Playing around with blocks and ramps in a browser does a great job of taking
the mathematical analysis given in the article, and making it at least
somewhat intuitively understandable. But on the other hand, it doesn't exactly
make a convincing case that a world built according to these rules could ever
be stable!

[http://gregegan.customer.netspace.net.au/DICHRONAUTS/02/Inte...](http://gregegan.customer.netspace.net.au/DICHRONAUTS/02/Interactive.html)

------
mrkgnao
I've just come here to say that I came here after literally finishing
_Permutation City_ around two hours back. It was great.

I can't wait to try Schild's Ladder -- differential geometry, yay!

------
twic
Is it 'Into Darkness' that has the idea of a space where you can only move
forwards, not sideways?

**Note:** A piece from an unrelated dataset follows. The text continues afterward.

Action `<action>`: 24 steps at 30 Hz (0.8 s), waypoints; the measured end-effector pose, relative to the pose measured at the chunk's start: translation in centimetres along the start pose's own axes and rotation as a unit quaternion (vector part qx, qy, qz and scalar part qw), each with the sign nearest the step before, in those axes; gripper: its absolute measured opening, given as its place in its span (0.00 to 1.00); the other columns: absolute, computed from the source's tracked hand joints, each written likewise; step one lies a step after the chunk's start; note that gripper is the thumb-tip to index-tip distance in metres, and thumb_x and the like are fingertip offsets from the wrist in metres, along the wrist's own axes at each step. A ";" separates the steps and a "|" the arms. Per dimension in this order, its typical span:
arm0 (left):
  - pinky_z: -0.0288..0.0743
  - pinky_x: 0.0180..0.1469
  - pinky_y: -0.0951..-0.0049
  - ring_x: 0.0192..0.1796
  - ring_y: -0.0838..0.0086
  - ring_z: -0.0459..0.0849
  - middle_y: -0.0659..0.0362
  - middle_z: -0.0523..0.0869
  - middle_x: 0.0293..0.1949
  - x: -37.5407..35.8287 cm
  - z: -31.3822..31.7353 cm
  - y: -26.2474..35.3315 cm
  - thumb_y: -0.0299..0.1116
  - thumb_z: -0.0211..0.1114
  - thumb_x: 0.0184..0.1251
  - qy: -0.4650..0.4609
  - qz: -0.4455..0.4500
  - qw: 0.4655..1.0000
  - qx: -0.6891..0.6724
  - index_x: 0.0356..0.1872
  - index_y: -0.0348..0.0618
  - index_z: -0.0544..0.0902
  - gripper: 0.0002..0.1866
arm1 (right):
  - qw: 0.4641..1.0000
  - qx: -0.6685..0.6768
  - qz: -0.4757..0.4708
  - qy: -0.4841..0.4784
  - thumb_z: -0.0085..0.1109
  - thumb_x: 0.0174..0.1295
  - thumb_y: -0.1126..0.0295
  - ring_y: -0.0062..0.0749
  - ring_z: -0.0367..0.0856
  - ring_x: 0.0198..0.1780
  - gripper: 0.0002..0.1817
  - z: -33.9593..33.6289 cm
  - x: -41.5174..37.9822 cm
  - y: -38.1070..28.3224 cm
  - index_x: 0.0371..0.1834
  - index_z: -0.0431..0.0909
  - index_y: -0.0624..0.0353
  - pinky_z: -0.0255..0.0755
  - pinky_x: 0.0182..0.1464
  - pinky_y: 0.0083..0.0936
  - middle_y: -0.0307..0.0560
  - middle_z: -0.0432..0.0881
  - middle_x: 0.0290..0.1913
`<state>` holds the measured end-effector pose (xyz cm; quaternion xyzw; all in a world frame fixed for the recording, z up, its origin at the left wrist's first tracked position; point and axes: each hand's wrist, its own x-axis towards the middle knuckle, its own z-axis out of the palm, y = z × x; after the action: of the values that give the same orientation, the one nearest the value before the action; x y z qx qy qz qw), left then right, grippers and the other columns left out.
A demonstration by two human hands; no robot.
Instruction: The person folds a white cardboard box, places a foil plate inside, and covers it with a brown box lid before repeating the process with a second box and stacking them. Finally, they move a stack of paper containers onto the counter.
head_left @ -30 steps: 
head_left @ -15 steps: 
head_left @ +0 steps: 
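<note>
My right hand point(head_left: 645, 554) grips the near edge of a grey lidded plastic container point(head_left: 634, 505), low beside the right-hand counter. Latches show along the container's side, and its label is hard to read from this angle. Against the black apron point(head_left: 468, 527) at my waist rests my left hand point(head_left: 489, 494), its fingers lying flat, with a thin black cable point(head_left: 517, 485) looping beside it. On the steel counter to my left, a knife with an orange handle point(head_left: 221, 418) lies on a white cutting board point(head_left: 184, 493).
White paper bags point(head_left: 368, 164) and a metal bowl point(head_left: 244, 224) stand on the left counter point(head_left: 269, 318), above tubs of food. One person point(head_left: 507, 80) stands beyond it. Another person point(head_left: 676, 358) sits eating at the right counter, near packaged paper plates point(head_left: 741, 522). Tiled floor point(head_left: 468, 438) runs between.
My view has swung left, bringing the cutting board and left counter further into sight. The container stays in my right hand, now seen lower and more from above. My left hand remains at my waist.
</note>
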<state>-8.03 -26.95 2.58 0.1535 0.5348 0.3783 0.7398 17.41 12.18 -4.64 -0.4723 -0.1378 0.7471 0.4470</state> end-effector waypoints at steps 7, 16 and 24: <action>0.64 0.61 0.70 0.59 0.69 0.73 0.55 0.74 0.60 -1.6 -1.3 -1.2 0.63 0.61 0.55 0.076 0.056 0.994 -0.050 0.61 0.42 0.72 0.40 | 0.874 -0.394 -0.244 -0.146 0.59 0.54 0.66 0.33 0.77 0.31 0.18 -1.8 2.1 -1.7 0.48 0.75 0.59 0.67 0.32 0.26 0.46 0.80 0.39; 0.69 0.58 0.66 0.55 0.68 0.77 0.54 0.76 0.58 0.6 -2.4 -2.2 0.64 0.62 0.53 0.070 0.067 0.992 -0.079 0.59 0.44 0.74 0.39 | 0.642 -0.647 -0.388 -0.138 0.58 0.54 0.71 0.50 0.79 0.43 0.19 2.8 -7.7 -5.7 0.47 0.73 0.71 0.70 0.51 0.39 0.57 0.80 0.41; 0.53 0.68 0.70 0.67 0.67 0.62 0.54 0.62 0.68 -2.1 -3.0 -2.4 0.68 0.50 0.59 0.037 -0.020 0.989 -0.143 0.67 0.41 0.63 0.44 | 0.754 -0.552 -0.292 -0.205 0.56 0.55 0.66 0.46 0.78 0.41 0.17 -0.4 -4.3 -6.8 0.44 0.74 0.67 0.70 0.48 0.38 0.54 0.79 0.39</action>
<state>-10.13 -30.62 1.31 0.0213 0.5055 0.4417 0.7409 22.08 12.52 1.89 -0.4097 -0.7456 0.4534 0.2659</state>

This sounds like that mixed with the rigorous
alternative physics of the Clockwork Rocket series.

That is, it sounds fun, for quite difficult values of fun.

------
pmoriarty
I've always been really disappointed in Egan's work. He's been praised to the
stars, so my expectations were kind of high. But when I actually read his
work, I found it to be pretty shallow and dry, with cardboard characters, like
much hard scifi. He kind of reminds me of Vernor Vinge, for whom I'd also had
high hopes, as both authors deal with the singularity a lot -- an idea I
really find compelling. Unfortunately, I find their execution to be pretty
weak, and even their ideas are mediocre.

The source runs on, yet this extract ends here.